Detection of NO3 and N2O5 by thermal dissociation with LIF detection of NO2 and NO3

The nitrate radical, NO3, is believed to be an important sink of anthropogenic alkenes and many unsaturated biogenic volatile organic compounds. The chemistry of NO3 and its reservoir N2O5 are also effective NOx sinks due to these same oxidation reactions which produce organic nitrates and HNO3 and to heterogeneous chemistry on aerosol surfaces producing HNO3. Measurements of NO3 and N2O5 by 10 different instruments were obtained simultaneously during the 2007 NO3/N2O5 intercomparison at the SAPHIR (Simulation of Atmospheric PHotochemistry In a large Reaction Chamber) chamber in Juelich, Germany. Here we compare our measurements of NO3 and N2O5 by two independent Thermal Dissociation - Laser Induced Fluorescence (TD-LIF) techniques that employ detection of NO3 and NO2. In one instrument NO3 is detected by electronic excitation at 662nm with an inexpensive, low-power (30mW) diode laser followed by collection of red shifted fluorescence (700-750 nm). N2O5 is detected in this instrument by thermal dissociation to NO3 and NO2 in a second heated inlet at 200°C followed by LIF detection of NO3. N2O5 is calculated by subtracting the two signals. In this instrument detection limits of 74 pptv and 38 pptv have been achieved (signal/noise = 2) for NO3 and the sum of NO3 + N2O5 respectively with 5 minutes of signal averaging. In a second instrument NO2 is excited with a diode laser at 408nm and fluorescence longer than 650nm is collected.

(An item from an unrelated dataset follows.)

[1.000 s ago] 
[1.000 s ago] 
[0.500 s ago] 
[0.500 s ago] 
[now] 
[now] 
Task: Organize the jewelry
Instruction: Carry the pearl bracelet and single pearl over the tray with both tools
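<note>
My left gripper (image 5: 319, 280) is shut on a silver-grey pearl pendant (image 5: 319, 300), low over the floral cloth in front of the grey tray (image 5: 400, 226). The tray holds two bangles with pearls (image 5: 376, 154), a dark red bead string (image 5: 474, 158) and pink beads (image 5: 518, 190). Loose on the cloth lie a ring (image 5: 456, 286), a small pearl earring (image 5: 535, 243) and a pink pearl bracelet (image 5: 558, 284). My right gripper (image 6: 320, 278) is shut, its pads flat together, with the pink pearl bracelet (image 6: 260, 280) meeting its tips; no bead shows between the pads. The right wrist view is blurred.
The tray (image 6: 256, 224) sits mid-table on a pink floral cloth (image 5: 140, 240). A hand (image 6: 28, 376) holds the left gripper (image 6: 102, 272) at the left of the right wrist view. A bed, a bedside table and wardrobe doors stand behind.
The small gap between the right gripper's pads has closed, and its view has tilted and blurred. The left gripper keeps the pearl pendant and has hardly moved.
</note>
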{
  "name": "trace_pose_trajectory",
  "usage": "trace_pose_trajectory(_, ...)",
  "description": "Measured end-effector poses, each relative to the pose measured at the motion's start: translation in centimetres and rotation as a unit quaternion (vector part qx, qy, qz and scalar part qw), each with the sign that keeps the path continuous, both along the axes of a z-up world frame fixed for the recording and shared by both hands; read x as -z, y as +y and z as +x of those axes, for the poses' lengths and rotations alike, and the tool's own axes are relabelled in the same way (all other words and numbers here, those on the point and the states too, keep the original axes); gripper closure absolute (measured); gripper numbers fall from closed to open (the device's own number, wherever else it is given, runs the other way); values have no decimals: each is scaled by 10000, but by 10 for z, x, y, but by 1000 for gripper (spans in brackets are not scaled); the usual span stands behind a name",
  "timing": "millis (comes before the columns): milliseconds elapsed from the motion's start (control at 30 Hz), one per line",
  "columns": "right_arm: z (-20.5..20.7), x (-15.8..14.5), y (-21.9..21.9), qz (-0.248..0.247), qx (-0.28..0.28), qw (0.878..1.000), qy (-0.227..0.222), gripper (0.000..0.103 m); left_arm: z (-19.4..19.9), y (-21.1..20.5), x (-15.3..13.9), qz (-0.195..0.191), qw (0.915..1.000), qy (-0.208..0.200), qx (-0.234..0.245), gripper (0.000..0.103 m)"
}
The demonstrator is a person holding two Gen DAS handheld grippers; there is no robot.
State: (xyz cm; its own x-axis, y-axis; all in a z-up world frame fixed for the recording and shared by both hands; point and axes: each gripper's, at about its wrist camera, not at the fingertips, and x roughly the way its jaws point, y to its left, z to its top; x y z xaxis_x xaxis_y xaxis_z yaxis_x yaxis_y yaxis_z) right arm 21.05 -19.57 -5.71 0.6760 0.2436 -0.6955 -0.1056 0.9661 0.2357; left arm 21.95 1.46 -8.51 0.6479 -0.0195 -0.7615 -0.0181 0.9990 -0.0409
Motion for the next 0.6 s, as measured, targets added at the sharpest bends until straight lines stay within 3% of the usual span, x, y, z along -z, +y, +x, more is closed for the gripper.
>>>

N2O5 is detected in this instrument by thermal dissociation to NO2 using a heated inlet held at 180C. NO3 has also been observed to be detected in this instrument using a heated inlet at 600°C, with decreased efficiency relative to the NO2 fragment from N2O5. In this paper, details of the instrument design and calibration, discussion of the inlet transmission efficiency and the mechanism for NO3 detection in the NO2 LIF system are discussed.